I'm looking for the general form of a symmetric 3×3 matrix (or tensor) $\textbf{A}$ with only two different eigenvalues, i.e. of a matrix with the diagonalized form $\textbf{D}=\begin{pmatrix}a& 0 & 0\\0 & b & 0\\0 & 0 & b\end{pmatrix} = \text{diag}(a,b,b)$.

In general, such a matrix can be described by 4 parameters, e.g. the two eigenvalues $a,b$ and the direction of the eigenvector of $a$ defined by the angles $\theta,\phi$ (in spherical coordinates). The other eigenvectors are in the plane perpendicular to this direction (with arbitrary in-plane orientation).

With these four parameters, $(a,b,\theta,\phi)$, I can construct arbitrary matrices with the eigenvalues $(a,b,b)$ by multiplying $\textbf{D}$ with an appropriate rotation matrix $\textbf{R}$ (consisting basically of the eigenvectors): $\textbf{A} = \textbf{R}^T \textbf{D} \textbf{R}$.

Is there any other (well-known?) form or parametrization (with 4 independent parameters) of such matrices $\textbf{A}$? Ideally, a parametrization without (spherical) angles, but closely related to the actual matrix entries in $\textbf{A}$?
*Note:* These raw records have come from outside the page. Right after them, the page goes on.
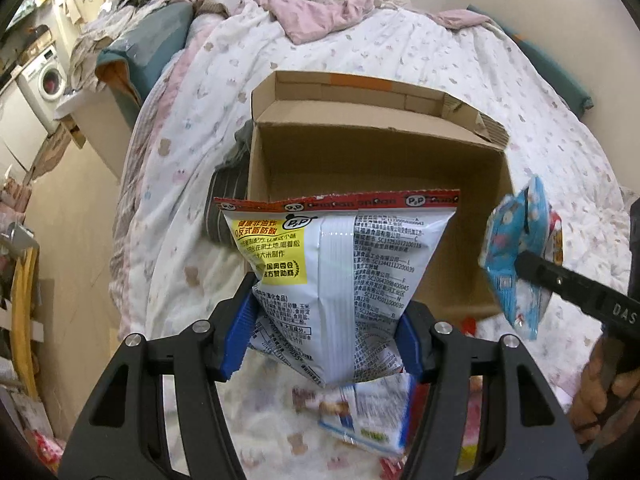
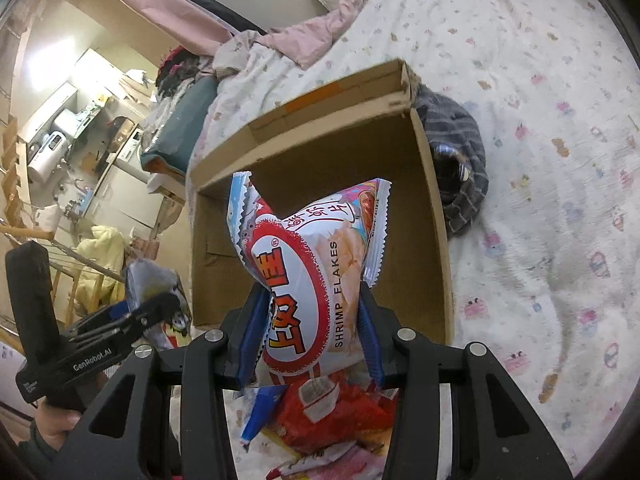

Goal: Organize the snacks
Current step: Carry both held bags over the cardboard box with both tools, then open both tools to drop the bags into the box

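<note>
Both tongs are loaded, each clamped on one snack bag and held up in front of the open cardboard box [image 1: 376,160], which I take as the landmark. That box is the biggest thing here. It sits on the bed [image 1: 460,64] with its mouth turned toward the cameras and its inside bare, so it reads as the place the snacks are meant to go.

Left tongs [image 1: 326,344] pinch the lower half of a white snack bag [image 1: 340,280] between blue pads. The bag stands upright with its red sealed edge across the box's near rim, not yet inside.

Right tongs [image 2: 316,336] grip the shrimp flakes bag [image 2: 312,264] by its lower part. Its crimped top leans toward the box mouth, also short of going in.

Holding each bag low probably leaves the tops free to go in first.

Smaller loose packets [image 2: 332,412] lie on the bed below the tongs, on the near side of the box, seemingly waiting their turn.
</note>
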`<state>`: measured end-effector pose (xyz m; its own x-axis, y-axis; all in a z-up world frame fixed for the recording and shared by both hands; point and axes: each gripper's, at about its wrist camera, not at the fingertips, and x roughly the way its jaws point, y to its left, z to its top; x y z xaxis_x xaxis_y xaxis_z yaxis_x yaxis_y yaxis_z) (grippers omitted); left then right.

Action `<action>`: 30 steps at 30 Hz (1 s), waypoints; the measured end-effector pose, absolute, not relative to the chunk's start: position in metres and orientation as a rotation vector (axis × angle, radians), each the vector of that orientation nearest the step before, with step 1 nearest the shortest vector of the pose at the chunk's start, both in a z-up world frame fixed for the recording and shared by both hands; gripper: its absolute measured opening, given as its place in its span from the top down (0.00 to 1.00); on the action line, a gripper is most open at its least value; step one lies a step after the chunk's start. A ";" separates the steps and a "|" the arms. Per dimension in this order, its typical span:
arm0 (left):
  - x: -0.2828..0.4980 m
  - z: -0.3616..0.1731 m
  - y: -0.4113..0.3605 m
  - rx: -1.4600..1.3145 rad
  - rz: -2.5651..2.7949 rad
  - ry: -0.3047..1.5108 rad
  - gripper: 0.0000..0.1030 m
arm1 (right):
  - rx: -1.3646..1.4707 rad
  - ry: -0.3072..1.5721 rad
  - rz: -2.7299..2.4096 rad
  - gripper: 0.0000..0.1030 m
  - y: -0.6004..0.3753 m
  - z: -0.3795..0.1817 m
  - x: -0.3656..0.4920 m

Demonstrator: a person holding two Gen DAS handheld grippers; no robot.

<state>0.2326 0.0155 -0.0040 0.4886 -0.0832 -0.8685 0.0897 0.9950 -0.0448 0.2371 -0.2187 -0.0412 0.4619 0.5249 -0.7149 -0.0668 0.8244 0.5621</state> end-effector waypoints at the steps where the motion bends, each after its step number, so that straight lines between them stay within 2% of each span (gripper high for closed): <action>1: 0.236 -0.009 0.014 0.019 -0.092 1.046 0.44 | 0.505 1.041 0.376 0.56 -0.218 -0.045 0.239; 9: 0.254 -0.021 -0.003 0.068 -0.115 1.017 0.44 | 0.407 1.058 0.325 0.56 -0.208 -0.057 0.251; 16: 0.262 -0.037 -0.008 0.050 -0.112 1.079 0.43 | 0.330 1.087 0.265 0.54 -0.205 -0.066 0.257; 30: 0.259 -0.041 -0.005 0.031 -0.120 1.100 0.41 | 0.344 1.129 0.276 0.53 -0.203 -0.074 0.256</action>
<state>0.2592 -0.0052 -0.0407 0.4482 -0.0814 -0.8902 0.1124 0.9931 -0.0342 0.2563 -0.2031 -0.0738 0.4030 0.3848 -0.8304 -0.0420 0.9141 0.4032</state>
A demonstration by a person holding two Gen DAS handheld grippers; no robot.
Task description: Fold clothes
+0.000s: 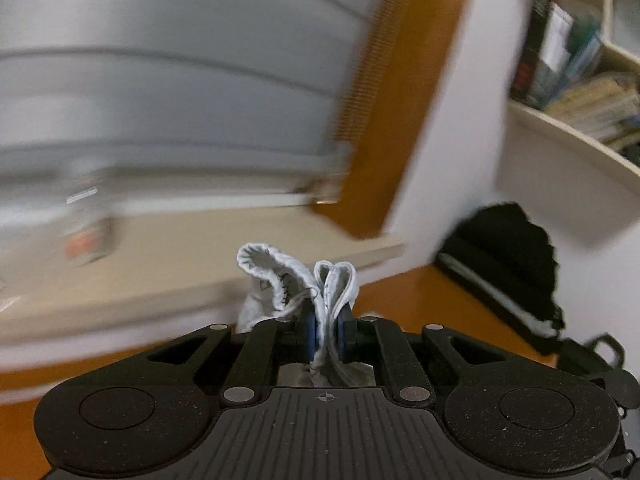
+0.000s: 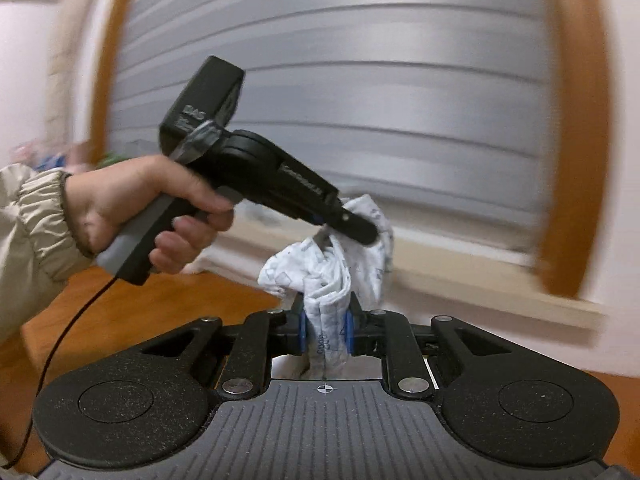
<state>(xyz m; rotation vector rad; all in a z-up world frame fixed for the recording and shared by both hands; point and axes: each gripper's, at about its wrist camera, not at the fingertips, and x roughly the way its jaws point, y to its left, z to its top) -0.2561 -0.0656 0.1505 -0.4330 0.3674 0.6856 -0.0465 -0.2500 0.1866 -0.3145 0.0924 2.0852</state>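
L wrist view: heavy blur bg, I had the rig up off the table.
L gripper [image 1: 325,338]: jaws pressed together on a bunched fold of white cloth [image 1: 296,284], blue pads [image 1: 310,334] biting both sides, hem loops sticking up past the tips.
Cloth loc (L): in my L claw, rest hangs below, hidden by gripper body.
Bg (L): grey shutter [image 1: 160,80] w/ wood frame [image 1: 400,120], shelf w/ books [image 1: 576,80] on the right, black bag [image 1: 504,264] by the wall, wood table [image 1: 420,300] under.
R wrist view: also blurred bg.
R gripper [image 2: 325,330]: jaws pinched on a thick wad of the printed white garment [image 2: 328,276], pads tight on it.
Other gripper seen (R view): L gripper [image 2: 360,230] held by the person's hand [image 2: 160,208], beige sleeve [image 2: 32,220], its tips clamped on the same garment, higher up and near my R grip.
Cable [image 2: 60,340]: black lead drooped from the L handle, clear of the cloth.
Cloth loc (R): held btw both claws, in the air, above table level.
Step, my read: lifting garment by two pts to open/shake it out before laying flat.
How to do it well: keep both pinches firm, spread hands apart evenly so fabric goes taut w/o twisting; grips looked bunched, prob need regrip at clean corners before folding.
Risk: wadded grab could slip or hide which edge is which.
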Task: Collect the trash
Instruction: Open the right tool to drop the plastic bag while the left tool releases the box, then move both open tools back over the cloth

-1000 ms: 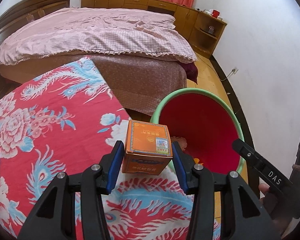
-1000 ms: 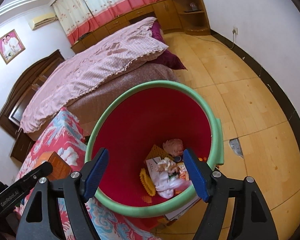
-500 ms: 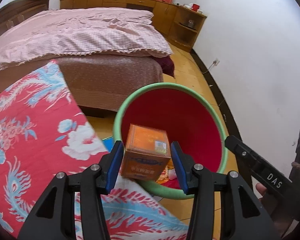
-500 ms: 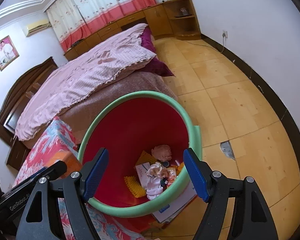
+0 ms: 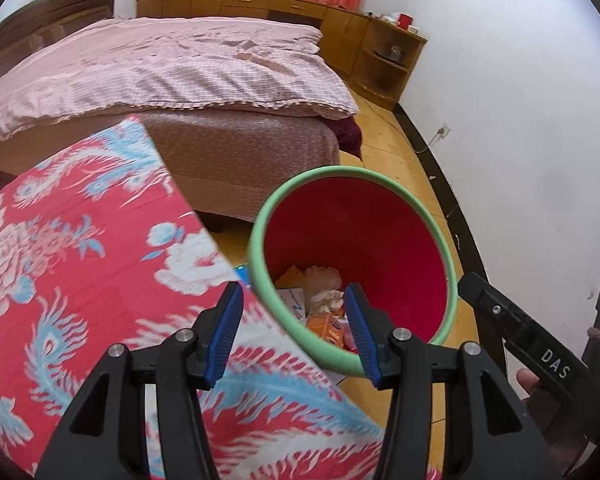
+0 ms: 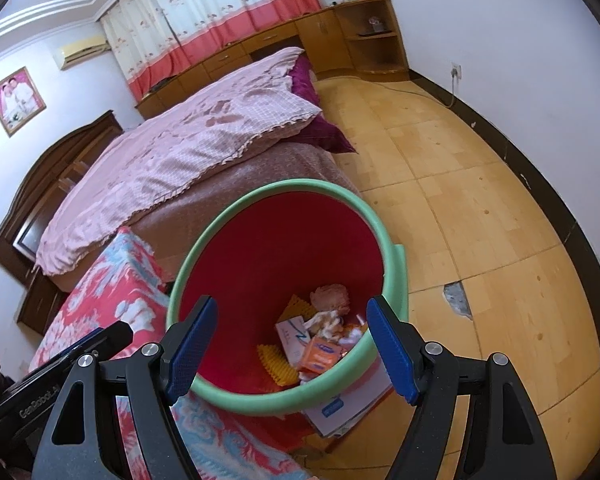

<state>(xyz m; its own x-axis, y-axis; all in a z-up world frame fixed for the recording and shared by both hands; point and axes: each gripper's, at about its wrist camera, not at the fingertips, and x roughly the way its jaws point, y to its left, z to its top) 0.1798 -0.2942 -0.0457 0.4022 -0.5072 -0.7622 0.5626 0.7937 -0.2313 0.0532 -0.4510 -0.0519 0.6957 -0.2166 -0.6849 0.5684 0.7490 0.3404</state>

The background of this question is that I want to find such a matrix $\textbf{A}$ by least-squares fitting to measured data that depend on $\textbf{A}$, and up to now it seems more efficient to vary 6 independent parameters $(s_1,\ldots,s_6)$ defining a general symmetric matrix $\textbf{S}=\begin{pmatrix}s_1&s_2&s_3\\s_2&s_4&s_5\\s_3&s_5&s_6\end{pmatrix}$ than to vary e.g. the 4 parameters $(a,b,\theta,\phi)$ from above. (More efficient means that the fit converges faster - in spite of having more degrees of freedom - and typically does not run into wrong local minima which sometimes happens depending on the initial values of the angles $\theta,\phi$.) It might help if I could express 2 of the 6 parameters $(s_1,\ldots,s_6)$ by the other 4 parameters and use these remaining 4 parameters for fitting, so I could perhaps rephrase my question: Are there two "simple" dependencies $s_1=s_1(s_3,s_4,s_5,s_6)$ and $s_2=s_2(s_3,s_4,s_5,s_6)$ (with $s_1,\ldots,s_6$ as in the form of the general symmetric matrix given above) to describe the matrix $\textbf{A}$?

(If this is a known problem, I'd be also grateful for pointing me to any text books or articles dealing with it - I wasn't able to find any.)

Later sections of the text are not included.